What i find the best way of doing these is use a long breaker bar (2ft) pull it around so you have the tension wound up tight then 'snap' it around with the wrist to break it loose.
With the OP.. i'd try the two bolt method first, and get some heat on it before hand..
get heat on it then spray release oil on it, the heat helps the oil work down the thread, then get it hot again and try and work it out again with an extender on the spanner or socket. you may find it easier to work the both thread further in, before trying to turn it out.. Though if it's tight enough to break the head off without shifting you may be in for a fight with this bolt !!
What i have found with these bolts is that it is not the top of the head (shoulder) where they corrode up, it is the tip, so it will be the last half an inch as that is open and where moisture sets and causes the lovely steel/aluminium process that we all love (not).
Get the release oil on the end of the thread from underneath.
And if all fails.. dont be scared to take the hub carrier out and take it to an engineering place for them to get the bun guns on it.

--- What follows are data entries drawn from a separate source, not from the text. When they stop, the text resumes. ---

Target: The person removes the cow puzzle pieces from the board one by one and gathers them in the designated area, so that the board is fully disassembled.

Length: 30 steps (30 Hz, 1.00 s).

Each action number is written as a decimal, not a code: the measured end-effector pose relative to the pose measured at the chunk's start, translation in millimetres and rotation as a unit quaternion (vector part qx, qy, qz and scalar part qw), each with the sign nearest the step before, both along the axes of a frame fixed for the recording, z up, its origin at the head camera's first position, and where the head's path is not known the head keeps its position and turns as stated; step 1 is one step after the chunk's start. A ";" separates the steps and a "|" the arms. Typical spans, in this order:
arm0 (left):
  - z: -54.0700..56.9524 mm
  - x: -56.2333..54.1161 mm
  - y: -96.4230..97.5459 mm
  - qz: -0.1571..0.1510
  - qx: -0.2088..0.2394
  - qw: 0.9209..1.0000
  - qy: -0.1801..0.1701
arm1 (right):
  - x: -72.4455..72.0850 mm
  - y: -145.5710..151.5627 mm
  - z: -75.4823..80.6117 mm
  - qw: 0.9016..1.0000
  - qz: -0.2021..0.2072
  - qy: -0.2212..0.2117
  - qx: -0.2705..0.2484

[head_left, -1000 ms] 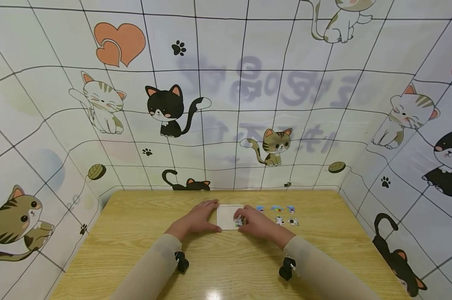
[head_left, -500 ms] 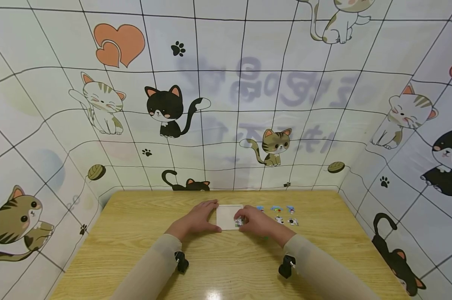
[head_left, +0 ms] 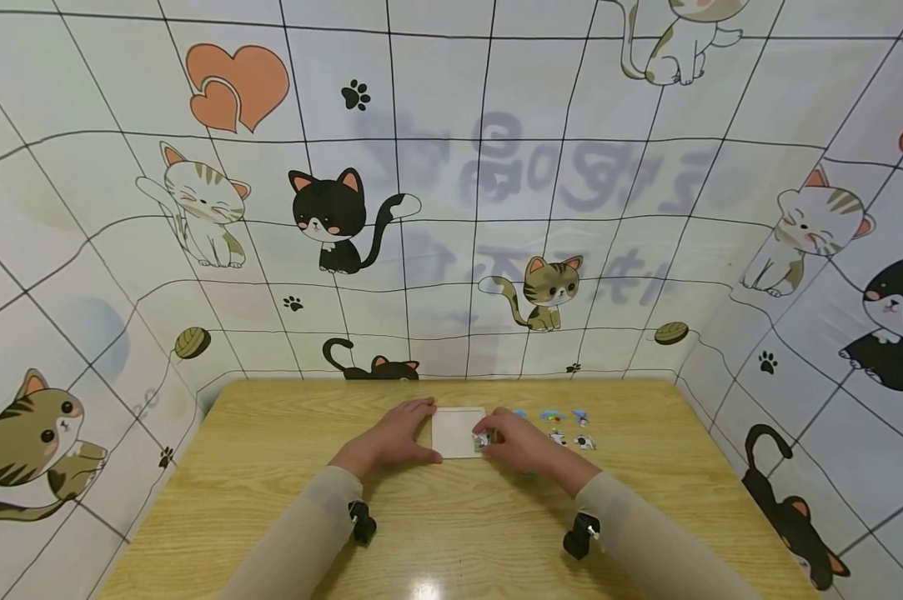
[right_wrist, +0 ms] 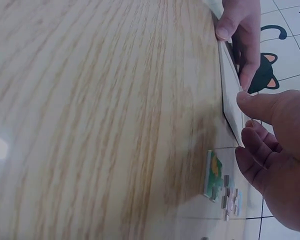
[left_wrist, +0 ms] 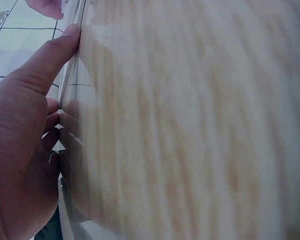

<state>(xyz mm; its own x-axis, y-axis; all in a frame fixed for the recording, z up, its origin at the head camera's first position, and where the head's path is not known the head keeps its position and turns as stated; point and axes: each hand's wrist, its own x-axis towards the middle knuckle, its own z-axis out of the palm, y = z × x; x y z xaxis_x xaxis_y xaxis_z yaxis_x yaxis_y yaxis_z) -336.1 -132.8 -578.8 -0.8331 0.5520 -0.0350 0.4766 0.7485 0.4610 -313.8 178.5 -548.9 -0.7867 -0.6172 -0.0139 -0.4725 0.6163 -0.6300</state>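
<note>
A shallow white puzzle tray [head_left: 451, 429] lies flat on the wooden table. My left hand [head_left: 398, 435] rests along its left side, fingers near the far corner and thumb at the near one; the left wrist view shows that thumb [left_wrist: 65, 45] extended against the edge. Over the tray's near right corner, my right hand [head_left: 522, 442] pinches a small printed jigsaw piece [head_left: 481, 440] between thumb and fingers. In the right wrist view the right thumb [right_wrist: 255, 105] and fingertips meet at the tray's edge, and they mostly hide the piece.
Right of the tray lie several loose jigsaw pieces, among them a blue one [head_left: 552, 415] and a black-and-white one [head_left: 584, 442]. A green piece [right_wrist: 213, 175] sits close below the right hand. A cat-print curtain [head_left: 451, 208] rises behind the table [head_left: 308, 517].
My right hand has shifted slightly right with the jigsaw piece, toward the tray's right edge. The left hand and the tray stay in place.
</note>
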 end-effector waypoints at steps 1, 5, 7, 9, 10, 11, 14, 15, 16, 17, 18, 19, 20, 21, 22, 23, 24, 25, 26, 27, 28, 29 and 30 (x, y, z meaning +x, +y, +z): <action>-0.4 -0.4 0.0 0.000 -0.004 1.000 0.001 | 0.6 1.0 0.8 1.000 0.000 0.001 -0.001; -1.1 -1.9 0.7 0.001 -0.008 1.000 0.003 | 3.7 5.2 6.0 1.000 0.001 -0.005 -0.010; -1.1 -2.1 1.0 0.000 -0.010 1.000 0.003 | 6.1 8.0 9.1 1.000 0.005 -0.004 -0.018; -0.4 -2.1 1.4 -0.001 -0.008 1.000 0.004 | 9.1 11.2 12.1 1.000 0.007 -0.004 -0.024; -0.1 -1.7 1.5 -0.001 -0.008 1.000 0.003 | 10.7 12.8 13.4 1.000 0.008 -0.004 -0.027; 0.5 -1.3 1.5 -0.001 -0.010 1.000 0.003 | 12.3 14.4 14.6 1.000 0.009 -0.005 -0.030; 1.2 -0.2 1.8 0.000 -0.007 1.000 0.003 | 16.8 19.3 17.0 0.999 0.007 -0.009 -0.036; 1.4 0.3 1.8 0.000 -0.008 1.000 0.002 | 18.0 21.1 17.4 0.999 0.007 -0.007 -0.037; 1.6 0.7 1.9 0.001 -0.008 1.000 0.002 | 19.2 23.1 18.0 0.999 0.006 -0.007 -0.039; 1.8 0.9 2.0 0.001 -0.008 1.000 0.002 | 20.3 25.1 18.5 0.999 0.005 -0.004 -0.041; 1.9 1.0 2.1 0.002 -0.008 1.000 0.002 | 21.2 27.4 18.8 0.999 0.004 0.002 -0.041; 2.4 1.2 2.2 0.002 -0.007 1.000 0.001 | 22.2 29.9 19.1 0.999 0.003 0.006 -0.041; 2.2 1.1 2.4 0.002 -0.008 1.000 0.001 | 23.2 32.4 19.7 0.999 0.002 0.009 -0.042; 2.5 1.2 2.5 0.002 -0.008 1.000 0.001 | 24.0 35.0 20.2 0.999 0.002 0.012 -0.041; 2.4 1.1 2.6 0.002 -0.007 1.000 0.002 | 24.8 37.9 20.3 0.999 0.002 0.015 -0.040; 2.4 1.0 2.7 0.002 -0.008 1.000 0.003 | 25.5 40.9 20.5 0.999 0.002 0.017 -0.040; 2.5 1.0 2.7 0.001 -0.007 1.000 0.002 | 26.2 44.0 20.7 0.999 0.002 0.017 -0.041; 2.5 1.1 2.7 0.001 -0.007 1.000 0.003 | 26.9 47.0 21.0 0.999 0.003 0.016 -0.042; 2.5 1.2 2.7 0.001 -0.006 1.000 0.003 | 27.5 50.1 21.2 0.999 0.003 0.016 -0.043; 2.7 1.4 2.6 0.000 -0.006 1.000 0.002 | 28.2 53.3 21.4 0.999 0.002 0.017 -0.044; 2.8 1.7 2.6 0.000 -0.005 1.000 0.002 | 28.9 56.5 21.7 0.999 0.000 0.016 -0.046; 2.9 1.9 2.6 -0.001 -0.004 1.000 0.002 | 29.8 59.4 22.4 0.999 -0.002 0.016 -0.049; 3.2 2.2 2.5 -0.001 -0.002 1.000 0.001 | 30.6 62.4 22.9 0.999 -0.005 0.018 -0.051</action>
<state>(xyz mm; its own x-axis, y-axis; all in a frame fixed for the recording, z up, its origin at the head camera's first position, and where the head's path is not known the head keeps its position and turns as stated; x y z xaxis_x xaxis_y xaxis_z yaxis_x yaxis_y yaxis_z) -334.0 -130.2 -575.7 -0.8320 0.5536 -0.0364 0.4789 0.7498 0.4565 -283.1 240.8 -526.0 -0.7915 -0.6062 0.0771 -0.4907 0.5552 -0.6716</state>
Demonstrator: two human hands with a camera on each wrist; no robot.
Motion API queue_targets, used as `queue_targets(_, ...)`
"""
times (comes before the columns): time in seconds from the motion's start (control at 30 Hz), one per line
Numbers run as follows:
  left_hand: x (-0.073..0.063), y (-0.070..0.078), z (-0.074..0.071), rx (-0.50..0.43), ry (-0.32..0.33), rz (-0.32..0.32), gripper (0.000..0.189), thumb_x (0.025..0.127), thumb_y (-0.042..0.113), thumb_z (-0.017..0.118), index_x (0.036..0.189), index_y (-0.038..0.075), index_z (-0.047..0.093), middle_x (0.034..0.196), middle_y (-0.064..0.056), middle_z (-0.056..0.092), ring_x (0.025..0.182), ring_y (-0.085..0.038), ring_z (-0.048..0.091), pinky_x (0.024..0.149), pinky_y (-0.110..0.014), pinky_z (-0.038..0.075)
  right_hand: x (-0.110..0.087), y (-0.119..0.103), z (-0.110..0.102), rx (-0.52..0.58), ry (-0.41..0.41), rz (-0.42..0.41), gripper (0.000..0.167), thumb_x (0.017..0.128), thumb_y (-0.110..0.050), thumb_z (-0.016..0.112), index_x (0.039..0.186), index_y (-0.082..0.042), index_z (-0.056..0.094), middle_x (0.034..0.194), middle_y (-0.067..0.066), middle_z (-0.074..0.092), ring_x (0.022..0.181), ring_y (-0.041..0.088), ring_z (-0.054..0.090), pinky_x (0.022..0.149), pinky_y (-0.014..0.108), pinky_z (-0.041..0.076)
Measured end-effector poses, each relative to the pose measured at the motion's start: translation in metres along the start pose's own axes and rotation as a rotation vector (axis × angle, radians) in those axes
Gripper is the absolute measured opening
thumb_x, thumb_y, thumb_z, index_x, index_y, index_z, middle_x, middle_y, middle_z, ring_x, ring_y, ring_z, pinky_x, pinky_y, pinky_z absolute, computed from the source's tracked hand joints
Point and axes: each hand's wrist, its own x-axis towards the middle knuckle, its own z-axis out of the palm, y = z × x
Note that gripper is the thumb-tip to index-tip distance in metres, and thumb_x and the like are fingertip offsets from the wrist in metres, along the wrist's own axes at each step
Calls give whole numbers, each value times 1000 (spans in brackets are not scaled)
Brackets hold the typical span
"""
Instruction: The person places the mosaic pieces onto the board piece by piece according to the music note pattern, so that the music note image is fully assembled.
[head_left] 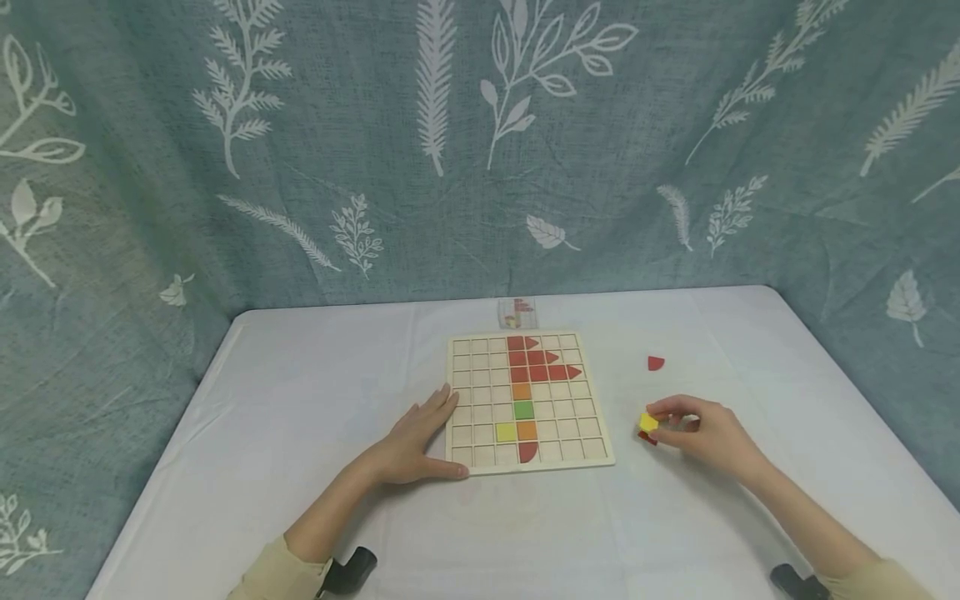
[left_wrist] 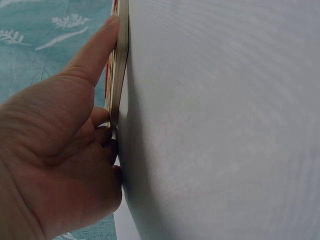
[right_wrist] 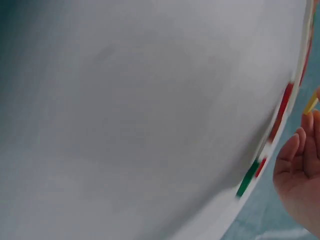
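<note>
A square wooden grid board (head_left: pixel 476 412) lies on the table. My left hand (head_left: pixel 412 437) rests at its left side, fingers fairly straight along that edge and thumb at the near corner. Red squares and pointed pieces make three rows at the board's top. Below them runs a column of orange, green (head_left: pixel 523 410), orange and a rounded red piece (head_left: pixel 528 452), with a yellow square (head_left: pixel 506 432) beside it. Right of the board, my right hand (head_left: pixel 708 433) pinches a small yellow piece (head_left: pixel 648 423) between thumb and fingers. A dark red piece (head_left: pixel 647 437) shows just below it.
A rounded red piece (head_left: pixel 656 363) lies on the white tabletop (head_left: pixel 337 375) farther back. Behind the board is a small pattern card (head_left: pixel 517 313). In the right wrist view, a green piece (right_wrist: pixel 247 177) lies near the hand. Leaf-patterned curtain (head_left: pixel 375 125) encloses the table.
</note>
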Motion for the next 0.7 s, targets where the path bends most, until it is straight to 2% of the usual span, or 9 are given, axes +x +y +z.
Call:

All you'll have to do to get the hub carrier out is separate the ball joint, the track arm (if the ball joint on there is unlikely to shift (mine was ******************** - but was replacing the track rod ends anyway) and undo the bolt for the drop link bolt and tap that through (be prepared for more steel/alloy corrosion here (!) and tap the hub carrier down with a rubber mallet) i just did all this on mine as i stripped and repainted the struts as the surface corrosion was about to set in.